The neologism has baffled listeners and critics ever since, but one interpretation of the word’s meaning would be that it refers to a world lit by ‘halogen’ lamps, or artificial lighting. This conveys the idea that the ‘mad world’ of the song is both fake and oddly unreal, perhaps even surreal. The elongation of ‘halogen’ into ‘halogeon’, as well as teasing out a latent pun (‘geo’ meaning ‘earth’, or, if you like, ‘world’), renders this unreality and strangeness even more acute.

However, the word ‘halogeon’ does appear to have been a printing error (or transcribing error?). The word should have read ‘Halargian’, a kind of in-joke referencing a fictional planet which Orzabal, Smith, and their friends gave the name of Halargia.

Personally, we prefer the erroneous version that’s printed in the sleeve notes to the album.

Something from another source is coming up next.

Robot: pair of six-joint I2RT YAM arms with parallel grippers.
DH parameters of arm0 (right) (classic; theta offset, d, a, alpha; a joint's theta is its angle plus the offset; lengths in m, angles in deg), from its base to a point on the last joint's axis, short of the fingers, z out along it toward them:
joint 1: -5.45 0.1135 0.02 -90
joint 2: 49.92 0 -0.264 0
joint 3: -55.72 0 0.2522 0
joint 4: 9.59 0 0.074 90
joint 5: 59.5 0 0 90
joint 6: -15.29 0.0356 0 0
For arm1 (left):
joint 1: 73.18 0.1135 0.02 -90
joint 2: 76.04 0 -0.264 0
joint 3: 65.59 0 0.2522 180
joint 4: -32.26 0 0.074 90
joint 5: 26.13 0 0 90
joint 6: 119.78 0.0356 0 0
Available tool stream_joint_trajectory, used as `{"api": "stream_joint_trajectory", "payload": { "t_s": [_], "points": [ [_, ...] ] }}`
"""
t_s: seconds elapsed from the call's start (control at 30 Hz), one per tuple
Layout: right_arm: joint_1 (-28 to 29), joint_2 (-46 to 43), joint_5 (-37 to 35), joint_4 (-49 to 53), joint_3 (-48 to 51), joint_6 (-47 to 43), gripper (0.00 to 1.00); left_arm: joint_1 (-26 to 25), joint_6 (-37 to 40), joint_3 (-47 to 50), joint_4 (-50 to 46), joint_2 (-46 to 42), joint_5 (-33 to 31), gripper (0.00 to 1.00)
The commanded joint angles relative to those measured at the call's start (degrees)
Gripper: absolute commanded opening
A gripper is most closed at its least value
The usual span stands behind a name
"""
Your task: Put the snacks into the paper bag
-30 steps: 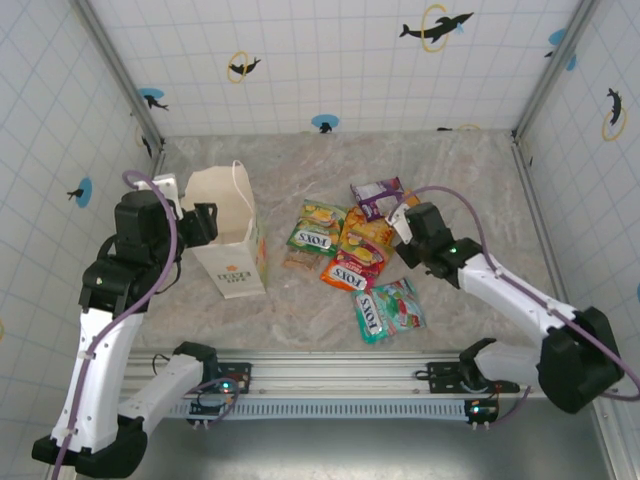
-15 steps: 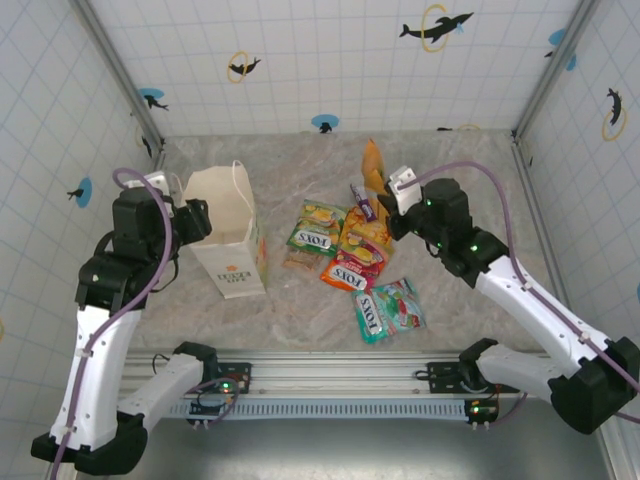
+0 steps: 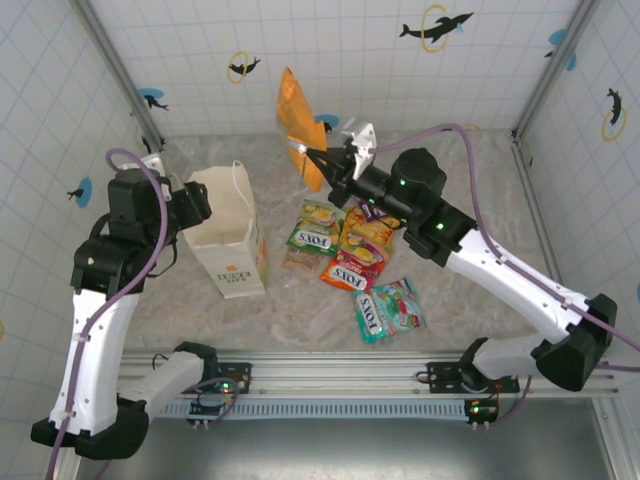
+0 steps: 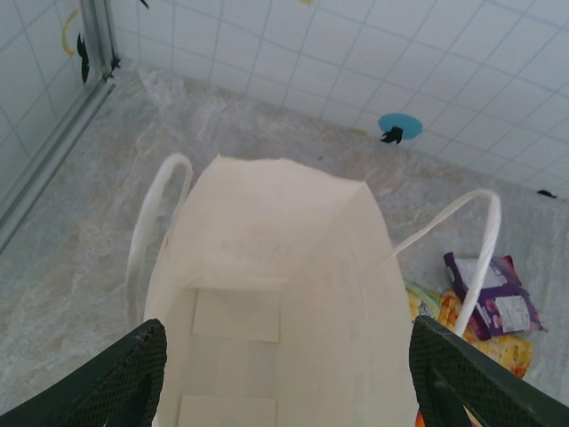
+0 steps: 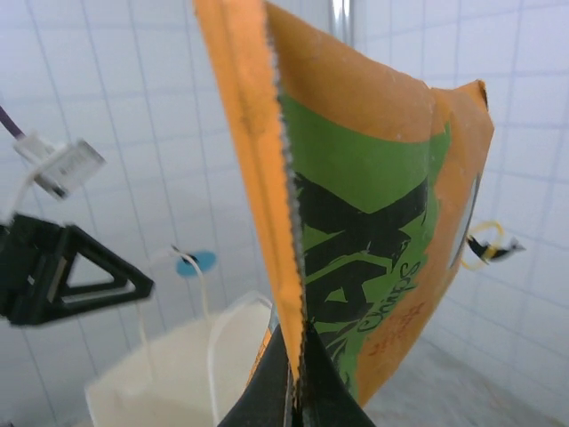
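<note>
Right end effector (image 3: 320, 159) holding orange-green bag (image 3: 295, 115) aloft, paper bag (image 3: 230, 245) upright, snacks (image 3: 348, 258) beside it

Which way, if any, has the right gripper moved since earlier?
Yes: the right gripper, holding the orange-green bag, moved left, up from the snack pile toward the paper bag.

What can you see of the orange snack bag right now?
The orange snack bag is a flat, glossy packet, orange with a green panel and dark lettering, and has a crimped seam along one edge. It stands roughly upright in the air, pinched near its lower end by the shut right gripper. In the top view it is up and to the right of the paper bag. Nothing else touches it.
</note>
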Motion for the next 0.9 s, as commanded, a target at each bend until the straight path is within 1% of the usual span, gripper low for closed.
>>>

‘Mad World’: Michael Andrews and Gary Jules cover version

The cover version of ‘Mad World’, recorded by Michael Andrews and Gary Jules for the 2001 film Donnie Darko, enjoyed popular success, but was regrettable. It robbed the song of the distinctive industrial sounds which make the original so haunting and effective; the ‘haunting’ quality of the Andrews-Jules version is cheaply bought, and thus trades in cheap emotions.

But more regrettable still is the legacy of that cover version of ‘Mad World’: endless cover versions of 1980s classics performed to dull piano accompaniment with half-asleep vocals, as if the singers themselves aren’t convinced by their travesty of a pop classic either. Ellie Goulding, Lily Allen: yes, we’re talking to you, but also countless others.